SUPPLIED INFORMATION
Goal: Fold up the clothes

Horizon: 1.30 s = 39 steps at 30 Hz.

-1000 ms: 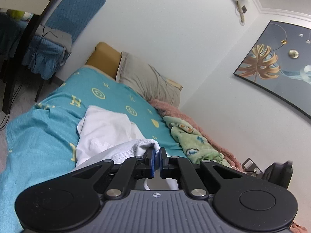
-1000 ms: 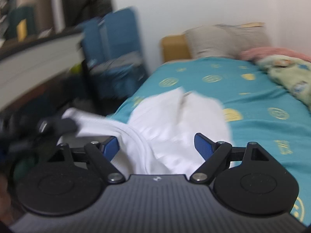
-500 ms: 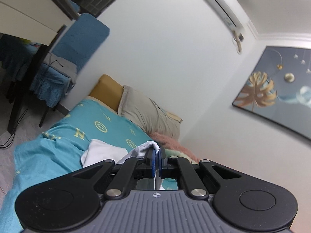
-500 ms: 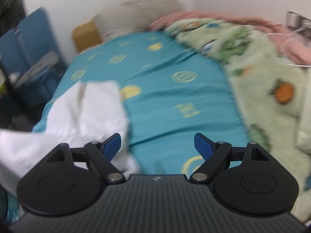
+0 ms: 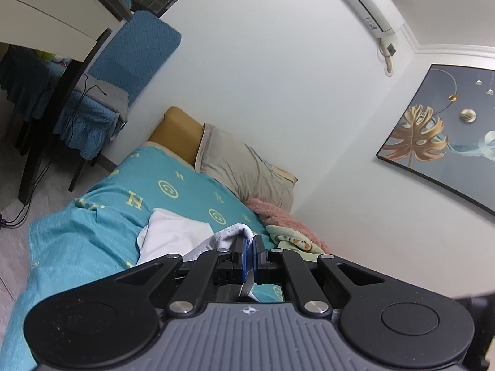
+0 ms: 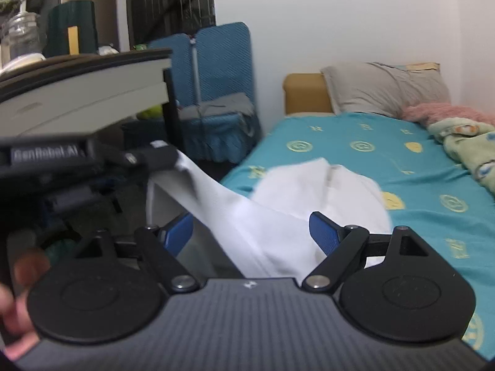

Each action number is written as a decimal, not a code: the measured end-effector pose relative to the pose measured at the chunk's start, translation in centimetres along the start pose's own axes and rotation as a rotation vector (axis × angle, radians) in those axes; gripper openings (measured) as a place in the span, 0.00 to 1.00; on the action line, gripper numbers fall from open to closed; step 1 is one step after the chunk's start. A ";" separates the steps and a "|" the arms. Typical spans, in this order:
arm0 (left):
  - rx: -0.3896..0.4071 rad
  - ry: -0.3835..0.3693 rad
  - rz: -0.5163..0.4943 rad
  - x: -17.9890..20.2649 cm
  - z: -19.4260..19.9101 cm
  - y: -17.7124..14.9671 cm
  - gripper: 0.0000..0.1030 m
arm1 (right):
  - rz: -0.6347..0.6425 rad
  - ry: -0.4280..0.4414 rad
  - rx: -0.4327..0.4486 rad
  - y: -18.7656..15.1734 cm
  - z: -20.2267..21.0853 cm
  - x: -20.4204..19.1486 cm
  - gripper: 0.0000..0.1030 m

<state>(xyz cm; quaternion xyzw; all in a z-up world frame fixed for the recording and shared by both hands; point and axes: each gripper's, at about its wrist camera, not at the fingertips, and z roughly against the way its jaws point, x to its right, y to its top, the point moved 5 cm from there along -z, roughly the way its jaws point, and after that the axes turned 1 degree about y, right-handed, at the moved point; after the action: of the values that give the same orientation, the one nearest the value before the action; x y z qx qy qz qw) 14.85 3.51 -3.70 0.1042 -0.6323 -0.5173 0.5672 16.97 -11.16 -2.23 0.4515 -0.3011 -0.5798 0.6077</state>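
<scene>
A white garment [image 5: 178, 236] lies crumpled on the teal bedsheet [image 5: 77, 241]. My left gripper [image 5: 249, 249] is shut on one hem of it and holds that edge up off the bed. In the right wrist view the left gripper [image 6: 171, 157] is at the upper left, and the white garment [image 6: 247, 213] stretches from it in a taut band down to the bed. My right gripper [image 6: 250, 232] is open, its blue pads [image 6: 323, 232] wide apart. The cloth band runs across the gap between them, and neither pad presses on it.
A grey pillow [image 5: 244, 173], a pink blanket [image 5: 278, 213] and a green patterned blanket [image 6: 464, 145] lie at the head and wall side of the bed. A desk [image 6: 83, 99] and a blue-covered chair [image 6: 216, 92] stand left of the bed. A person's hand [image 6: 18, 281] shows at the lower left.
The left gripper has risen and tipped upward with the hem still in it. The right gripper swung away over the bed, then back to face the stretched garment, and stayed open.
</scene>
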 end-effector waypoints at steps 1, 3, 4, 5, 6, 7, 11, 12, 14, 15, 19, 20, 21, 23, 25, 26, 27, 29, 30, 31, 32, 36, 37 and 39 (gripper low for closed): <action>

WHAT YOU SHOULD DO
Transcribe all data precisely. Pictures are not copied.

RESULT OF THIS TASK
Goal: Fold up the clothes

Horizon: 1.30 s = 39 steps at 30 Hz.

-1000 ms: 
-1000 ms: 
-500 ms: 
-500 ms: 
+0 ms: 
+0 ms: 

Each action number is written as a decimal, not a code: the measured end-effector pose relative to the pose measured at the chunk's start, translation in centimetres along the start pose's own axes and rotation as a rotation vector (axis × angle, radians) in those axes; gripper openings (measured) as a place in the span, 0.00 to 1.00; on the action line, gripper numbers fall from open to closed; step 1 is one step after the chunk's start. A ";" separates the steps and a "|" the arms. Typical spans, in this order:
arm0 (left):
  - rx: -0.3896..0.4071 rad
  - ry: -0.3835..0.3693 rad
  - rz: -0.5163..0.4943 rad
  - x: -17.9890..20.2649 cm
  - z: -19.4260..19.9101 cm
  - y: -17.7124..14.9671 cm
  - gripper: 0.0000..0.1030 m
arm1 (right):
  - rz: -0.6347..0.6425 rad
  - ry: -0.4280..0.4414 rad
  - rx: -0.4327..0.4486 rad
  - y: -18.7656..15.1734 cm
  - z: -20.2267..21.0853 cm
  - x: -20.4204..19.1486 cm
  - gripper: 0.0000..0.1030 m

<state>(xyz cm; quaternion xyzw; all in a z-up world frame fixed for the recording and shared by both hands; point and axes: each gripper's, at about its wrist camera, not at the fingertips, and z roughly against the way its jaws point, x to its right, y to its top, the point moved 5 cm from there along -z, roughly the way its jaws point, and after that the axes turned 1 degree about y, right-handed, at the moved point; after the action: of the values that give the same orientation, the one nearest the value before the action; x y z qx qy qz qw) 14.85 3.51 -3.70 0.1042 -0.6323 -0.5173 0.5672 16.97 -11.16 -2.23 0.4515 -0.3011 -0.5798 0.6077</state>
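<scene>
A white garment [image 5: 178, 236] lies crumpled on the teal bedsheet [image 5: 77, 241]. My left gripper [image 5: 249, 249] is shut on one hem of it and holds that edge up off the bed. In the right wrist view the left gripper [image 6: 171, 157] is at the upper left, and the white garment [image 6: 247, 213] stretches from it in a taut band down to the bed. My right gripper [image 6: 250, 232] is open, its blue pads [image 6: 323, 232] wide apart. The cloth band runs across the gap between them, and neither pad presses on it.
A grey pillow [image 5: 244, 173], a pink blanket [image 5: 278, 213] and a green patterned blanket [image 6: 464, 145] lie at the head and wall side of the bed. A desk [image 6: 83, 99] and a blue-covered chair [image 6: 216, 92] stand left of the bed. A person's hand [image 6: 18, 281] shows at the lower left.
The left gripper has risen and tipped upward with the hem still in it. The right gripper swung away over the bed, then back to face the stretched garment, and stayed open.
</scene>
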 end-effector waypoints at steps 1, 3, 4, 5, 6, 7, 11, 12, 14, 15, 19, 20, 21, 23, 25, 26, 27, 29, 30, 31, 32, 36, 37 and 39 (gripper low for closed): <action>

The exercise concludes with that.